Я не могла назвать его Догодой. За два года его и мой звери не назвали своих имён. Мы ни разу не обернулись с мужем. Опасались застрять в обороте, и не тянуло совсем. Нам и колдунами в человеческом обличье было неплохо. По этому поводу много думали и рассуждали.
— Допустим, мы с тобой остались Многоликими. Сейчас у нас забрали зверей, но они не пропали, наши колдовские способности не уменьшились, остались на том же уровне. Мы можем обернуться, во что пожелаем.
— Но менять облик не сможем в ближайшее время, нужно сто лет для наших зверей, — закончил мой муж.
Он посмотрел на меня тёплыми серо-голубыми глазами, улыбнулся в русую бороду.
— Ты хочешь летать, Ясна.
— Ты тоже. И Киру нужны родители с крыльями.
Я поднялась со стула, поддерживая живот. На полочке взяла пожелтевшие старинные бумаги.
Мы недавно вернулись с Геной и Киром из путешествия. Изучали место, где когда-то жила я. Там был колодец. Источник Бесконечности иссяк, но нашли домик. А там! Невероятное количество трактатов и различных карт.
Мы не простая пара оборотней с мужем. Мы особенные. И всё что с нами происходит не просто так. То, что мы не захотели дружно оборачиваться, приняли за знак.
Я расстелила старую карту Клыкастых гор.
— Город находится на западе у моря без названия, — я указала Гене место помеченное крестиком. — Я в трезвом уме и ясной памяти однажды это место пометила.
— И надпись оставила.
«Иди сюда» - так и было написано.
— Да, — кивнула я. — Думаю, мы там должны жить. И что увидим, то и подскажет нам будущие действия.
— Кирю, полетели в горы? — подмигнул ребёнку Гена и покачал его на своём колене.
— Мама, — ответил мой замечательный мальчик.
— И мама с нами,— по-деловому с полной ответственностью заявил ему Гена.
Я не выдержала своей любви и нежности, подошла ближе к мужу, чтобы обнять его и поцеловать.
Он обвил меня своей рукой, и я приласкалась к нему. Самому надёжному, самому любимому мужчине. С ним даже беременной пойду города восстанавливать.
— Собираемся, — скомандовал Гена, поставил ребёнка на ноги, Кир сразу взял меня за руку. — Флейту держи наготове. И я постараюсь перенести нас.

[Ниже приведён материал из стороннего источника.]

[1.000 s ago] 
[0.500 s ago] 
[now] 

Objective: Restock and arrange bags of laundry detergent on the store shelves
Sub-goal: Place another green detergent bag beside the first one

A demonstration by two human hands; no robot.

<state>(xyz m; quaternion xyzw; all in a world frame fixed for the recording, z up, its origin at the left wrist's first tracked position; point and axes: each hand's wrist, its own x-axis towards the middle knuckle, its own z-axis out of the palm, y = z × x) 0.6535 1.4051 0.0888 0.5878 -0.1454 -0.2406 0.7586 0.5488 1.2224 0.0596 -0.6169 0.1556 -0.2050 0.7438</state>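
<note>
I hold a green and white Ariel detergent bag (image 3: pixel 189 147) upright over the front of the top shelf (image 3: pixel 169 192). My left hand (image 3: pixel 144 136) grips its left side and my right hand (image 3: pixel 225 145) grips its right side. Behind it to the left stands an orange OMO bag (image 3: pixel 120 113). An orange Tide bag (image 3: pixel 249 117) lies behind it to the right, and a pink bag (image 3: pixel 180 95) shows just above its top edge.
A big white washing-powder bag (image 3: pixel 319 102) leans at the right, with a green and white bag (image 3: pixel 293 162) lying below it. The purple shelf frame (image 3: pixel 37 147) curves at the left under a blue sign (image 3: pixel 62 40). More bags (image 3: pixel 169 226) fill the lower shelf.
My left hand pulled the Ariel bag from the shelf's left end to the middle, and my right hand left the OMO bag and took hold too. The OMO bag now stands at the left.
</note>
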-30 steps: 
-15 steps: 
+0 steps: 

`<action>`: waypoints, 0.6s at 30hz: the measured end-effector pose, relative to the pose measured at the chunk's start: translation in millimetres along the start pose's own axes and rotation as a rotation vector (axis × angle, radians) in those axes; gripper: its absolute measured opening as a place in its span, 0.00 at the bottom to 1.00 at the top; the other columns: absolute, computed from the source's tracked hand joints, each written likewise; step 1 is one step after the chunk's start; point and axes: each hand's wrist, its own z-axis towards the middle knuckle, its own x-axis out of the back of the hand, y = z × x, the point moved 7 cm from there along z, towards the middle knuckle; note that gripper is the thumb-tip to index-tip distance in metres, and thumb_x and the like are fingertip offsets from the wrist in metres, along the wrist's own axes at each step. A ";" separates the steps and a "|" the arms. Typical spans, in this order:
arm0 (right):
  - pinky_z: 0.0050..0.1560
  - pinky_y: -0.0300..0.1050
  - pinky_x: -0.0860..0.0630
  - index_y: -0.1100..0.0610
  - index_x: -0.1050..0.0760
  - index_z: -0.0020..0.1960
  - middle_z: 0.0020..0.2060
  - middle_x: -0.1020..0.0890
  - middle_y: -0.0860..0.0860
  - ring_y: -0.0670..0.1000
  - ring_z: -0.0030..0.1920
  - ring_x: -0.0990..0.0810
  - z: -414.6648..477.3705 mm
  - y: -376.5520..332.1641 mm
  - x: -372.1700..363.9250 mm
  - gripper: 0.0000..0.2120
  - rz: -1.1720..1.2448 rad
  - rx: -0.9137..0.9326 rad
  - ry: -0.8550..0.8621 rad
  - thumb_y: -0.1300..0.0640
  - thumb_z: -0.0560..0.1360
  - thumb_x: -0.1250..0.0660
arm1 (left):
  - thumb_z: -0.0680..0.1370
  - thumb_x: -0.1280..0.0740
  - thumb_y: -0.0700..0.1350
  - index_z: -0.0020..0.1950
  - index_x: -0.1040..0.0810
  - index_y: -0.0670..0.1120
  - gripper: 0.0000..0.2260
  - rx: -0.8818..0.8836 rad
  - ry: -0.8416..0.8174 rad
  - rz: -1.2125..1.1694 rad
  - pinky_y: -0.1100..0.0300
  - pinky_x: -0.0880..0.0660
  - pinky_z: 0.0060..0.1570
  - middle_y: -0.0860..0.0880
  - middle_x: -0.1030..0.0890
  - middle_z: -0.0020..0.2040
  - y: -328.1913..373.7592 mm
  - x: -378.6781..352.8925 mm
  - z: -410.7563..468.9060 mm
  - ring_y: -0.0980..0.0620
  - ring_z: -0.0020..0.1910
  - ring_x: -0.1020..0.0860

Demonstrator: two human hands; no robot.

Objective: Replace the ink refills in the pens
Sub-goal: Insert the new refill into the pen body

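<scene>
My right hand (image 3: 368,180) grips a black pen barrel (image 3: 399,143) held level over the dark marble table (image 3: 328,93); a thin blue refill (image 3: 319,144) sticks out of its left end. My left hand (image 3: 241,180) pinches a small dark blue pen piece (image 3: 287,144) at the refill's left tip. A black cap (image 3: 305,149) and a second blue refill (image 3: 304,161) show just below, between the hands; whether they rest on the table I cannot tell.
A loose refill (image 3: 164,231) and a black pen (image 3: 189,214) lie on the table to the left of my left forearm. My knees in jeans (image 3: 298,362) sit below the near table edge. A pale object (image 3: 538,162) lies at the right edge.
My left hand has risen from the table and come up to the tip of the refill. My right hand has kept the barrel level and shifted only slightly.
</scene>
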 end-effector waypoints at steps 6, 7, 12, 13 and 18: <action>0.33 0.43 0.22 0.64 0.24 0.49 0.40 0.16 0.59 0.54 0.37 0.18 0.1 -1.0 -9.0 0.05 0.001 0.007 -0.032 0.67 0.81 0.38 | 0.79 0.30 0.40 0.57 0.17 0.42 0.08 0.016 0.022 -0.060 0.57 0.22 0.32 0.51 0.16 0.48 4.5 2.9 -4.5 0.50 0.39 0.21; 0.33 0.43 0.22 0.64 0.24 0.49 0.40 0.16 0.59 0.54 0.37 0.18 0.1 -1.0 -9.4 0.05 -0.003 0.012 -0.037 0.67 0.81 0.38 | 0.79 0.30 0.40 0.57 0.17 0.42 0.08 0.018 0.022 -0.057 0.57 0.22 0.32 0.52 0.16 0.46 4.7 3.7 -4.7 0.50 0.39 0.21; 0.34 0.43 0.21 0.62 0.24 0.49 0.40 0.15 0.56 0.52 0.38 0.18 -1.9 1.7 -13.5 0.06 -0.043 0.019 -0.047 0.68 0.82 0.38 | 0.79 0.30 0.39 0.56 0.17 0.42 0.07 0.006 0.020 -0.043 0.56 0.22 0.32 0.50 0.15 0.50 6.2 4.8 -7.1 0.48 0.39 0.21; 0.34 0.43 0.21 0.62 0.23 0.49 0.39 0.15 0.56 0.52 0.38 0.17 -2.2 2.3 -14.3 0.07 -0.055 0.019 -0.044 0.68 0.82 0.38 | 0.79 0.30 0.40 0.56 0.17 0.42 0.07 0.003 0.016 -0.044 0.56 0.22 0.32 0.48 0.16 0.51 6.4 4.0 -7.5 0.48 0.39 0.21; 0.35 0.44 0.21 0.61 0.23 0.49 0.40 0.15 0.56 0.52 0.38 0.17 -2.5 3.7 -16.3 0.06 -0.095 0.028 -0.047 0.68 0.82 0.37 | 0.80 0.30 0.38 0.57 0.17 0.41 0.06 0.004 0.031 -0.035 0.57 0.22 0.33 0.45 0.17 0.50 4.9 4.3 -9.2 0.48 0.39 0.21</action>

В пространстве теперь перемещались очень сильные колдуны. Таких по пальцам пересчитать. И не каждый, как Геннадий Гурьянович, мог на десятки километров за один раз прыгать. Мой муж самый сильный колдун в мире оборотней. И я ему старалась соответствовать. Рожу ему пятнадцать детей, как он мечтает. Нетрудно, с такой-то поддержкой и опекой.
Мы поцеловались, он погладил живот.
— Василий?
— Ты же не хотел, — усмехнулась я.
— Это из-за Васьки Ниловича, — чмокнул меня в макушку. — Ревную тебя.
— Тогда Пассарион.
— Ещё хуже, можно не из твоих любимых.